» **DATA PROVIDED**:
+ + + +
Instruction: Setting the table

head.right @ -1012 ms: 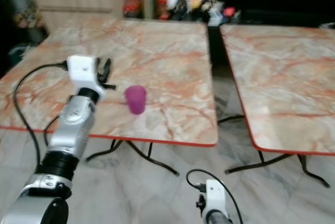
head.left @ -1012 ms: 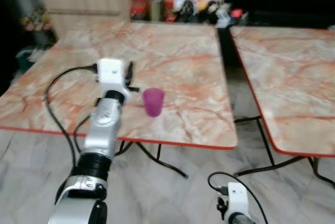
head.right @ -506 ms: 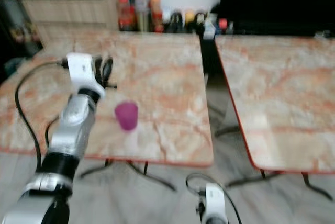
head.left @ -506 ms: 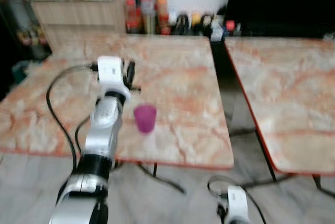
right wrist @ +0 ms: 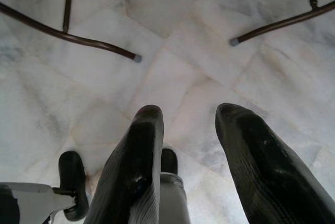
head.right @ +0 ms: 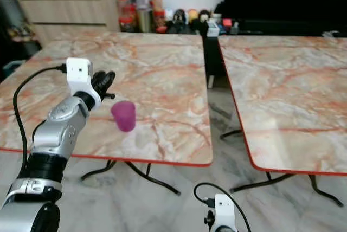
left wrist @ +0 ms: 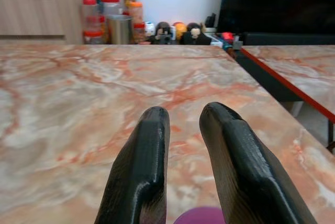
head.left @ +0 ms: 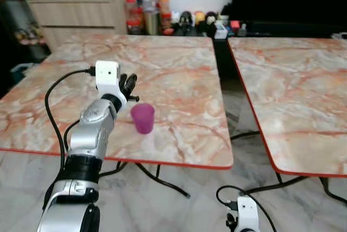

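Note:
A purple cup [head.left: 143, 118] stands upright on the near part of a marble table [head.left: 179, 64] with a red edge. My left gripper [head.left: 129, 83] hovers over the table just behind and left of the cup, apart from it. In the left wrist view its fingers [left wrist: 149, 145] stand open by a narrow gap with nothing between them, and the cup's rim [left wrist: 201, 216] peeks in below them. My right gripper [right wrist: 183, 114] hangs low over the floor, open and empty.
A second marble table [head.left: 293, 91] stands to the right across a narrow gap. Jars and bottles [head.left: 146, 15] and a wooden cabinet [head.left: 81, 12] line the far wall. Dark metal table legs [right wrist: 99, 43] run over the pale tiled floor.
The head camera has shifted and the picture is sharper now. The cup stays in place, and my left gripper stays beside it, empty.

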Available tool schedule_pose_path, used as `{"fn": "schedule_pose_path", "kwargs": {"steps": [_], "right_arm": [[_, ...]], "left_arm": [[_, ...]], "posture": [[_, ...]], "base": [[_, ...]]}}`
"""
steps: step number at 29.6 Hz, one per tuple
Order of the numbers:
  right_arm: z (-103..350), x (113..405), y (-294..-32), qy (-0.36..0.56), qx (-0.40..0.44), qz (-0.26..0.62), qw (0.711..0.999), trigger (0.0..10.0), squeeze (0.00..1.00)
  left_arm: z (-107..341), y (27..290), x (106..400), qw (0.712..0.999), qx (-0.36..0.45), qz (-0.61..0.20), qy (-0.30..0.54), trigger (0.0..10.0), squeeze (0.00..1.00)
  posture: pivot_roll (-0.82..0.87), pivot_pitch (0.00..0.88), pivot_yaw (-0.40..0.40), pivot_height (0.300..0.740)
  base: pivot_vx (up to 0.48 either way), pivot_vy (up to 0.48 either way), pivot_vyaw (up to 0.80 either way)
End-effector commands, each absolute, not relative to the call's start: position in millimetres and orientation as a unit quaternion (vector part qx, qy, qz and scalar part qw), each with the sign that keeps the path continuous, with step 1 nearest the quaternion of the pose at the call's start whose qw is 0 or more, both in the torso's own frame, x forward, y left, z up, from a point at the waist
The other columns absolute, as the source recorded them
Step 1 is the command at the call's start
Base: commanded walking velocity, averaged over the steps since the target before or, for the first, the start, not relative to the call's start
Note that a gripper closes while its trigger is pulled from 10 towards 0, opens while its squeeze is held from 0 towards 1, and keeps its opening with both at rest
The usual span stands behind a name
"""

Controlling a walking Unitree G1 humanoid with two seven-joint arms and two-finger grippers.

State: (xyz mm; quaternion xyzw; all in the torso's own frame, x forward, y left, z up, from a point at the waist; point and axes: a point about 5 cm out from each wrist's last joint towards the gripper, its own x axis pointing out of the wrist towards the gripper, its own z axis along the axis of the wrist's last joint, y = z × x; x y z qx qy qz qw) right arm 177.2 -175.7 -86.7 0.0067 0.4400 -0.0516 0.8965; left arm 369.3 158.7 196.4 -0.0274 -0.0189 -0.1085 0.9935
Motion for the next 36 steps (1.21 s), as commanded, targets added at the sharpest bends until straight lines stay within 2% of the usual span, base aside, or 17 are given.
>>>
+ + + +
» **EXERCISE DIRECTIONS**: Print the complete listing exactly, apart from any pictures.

» **WRITTEN RESPONSE**:
Instruction: Setting the table

head.right @ -1012 ms: 
head.left @ -1012 ms: 
head.right @ -506 ms: 
head.left @ -506 ms: 
right wrist @ +0 ms: 
head.right @ +0 ms: 
left wrist @ +0 ms: 
head.left @ +0 ms: 

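Note:
A purple cup [head.left: 143, 118] stands upright on the near part of a marble table [head.left: 179, 64] with a red edge. My left gripper [head.left: 129, 83] hovers over the table just behind and left of the cup, apart from it. In the left wrist view its fingers [left wrist: 149, 145] stand open by a narrow gap with nothing between them, and the cup's rim [left wrist: 201, 216] peeks in below them. My right gripper [right wrist: 183, 114] hangs low over the floor, open and empty.
A second marble table [head.left: 293, 91] stands to the right across a narrow gap. Jars and bottles [head.left: 146, 15] and a wooden cabinet [head.left: 81, 12] line the far wall. Dark metal table legs [right wrist: 99, 43] run over the pale tiled floor.
The head camera has shifted and the picture is sharper now. The cup stays in place, and my left gripper stays beside it, empty.
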
Available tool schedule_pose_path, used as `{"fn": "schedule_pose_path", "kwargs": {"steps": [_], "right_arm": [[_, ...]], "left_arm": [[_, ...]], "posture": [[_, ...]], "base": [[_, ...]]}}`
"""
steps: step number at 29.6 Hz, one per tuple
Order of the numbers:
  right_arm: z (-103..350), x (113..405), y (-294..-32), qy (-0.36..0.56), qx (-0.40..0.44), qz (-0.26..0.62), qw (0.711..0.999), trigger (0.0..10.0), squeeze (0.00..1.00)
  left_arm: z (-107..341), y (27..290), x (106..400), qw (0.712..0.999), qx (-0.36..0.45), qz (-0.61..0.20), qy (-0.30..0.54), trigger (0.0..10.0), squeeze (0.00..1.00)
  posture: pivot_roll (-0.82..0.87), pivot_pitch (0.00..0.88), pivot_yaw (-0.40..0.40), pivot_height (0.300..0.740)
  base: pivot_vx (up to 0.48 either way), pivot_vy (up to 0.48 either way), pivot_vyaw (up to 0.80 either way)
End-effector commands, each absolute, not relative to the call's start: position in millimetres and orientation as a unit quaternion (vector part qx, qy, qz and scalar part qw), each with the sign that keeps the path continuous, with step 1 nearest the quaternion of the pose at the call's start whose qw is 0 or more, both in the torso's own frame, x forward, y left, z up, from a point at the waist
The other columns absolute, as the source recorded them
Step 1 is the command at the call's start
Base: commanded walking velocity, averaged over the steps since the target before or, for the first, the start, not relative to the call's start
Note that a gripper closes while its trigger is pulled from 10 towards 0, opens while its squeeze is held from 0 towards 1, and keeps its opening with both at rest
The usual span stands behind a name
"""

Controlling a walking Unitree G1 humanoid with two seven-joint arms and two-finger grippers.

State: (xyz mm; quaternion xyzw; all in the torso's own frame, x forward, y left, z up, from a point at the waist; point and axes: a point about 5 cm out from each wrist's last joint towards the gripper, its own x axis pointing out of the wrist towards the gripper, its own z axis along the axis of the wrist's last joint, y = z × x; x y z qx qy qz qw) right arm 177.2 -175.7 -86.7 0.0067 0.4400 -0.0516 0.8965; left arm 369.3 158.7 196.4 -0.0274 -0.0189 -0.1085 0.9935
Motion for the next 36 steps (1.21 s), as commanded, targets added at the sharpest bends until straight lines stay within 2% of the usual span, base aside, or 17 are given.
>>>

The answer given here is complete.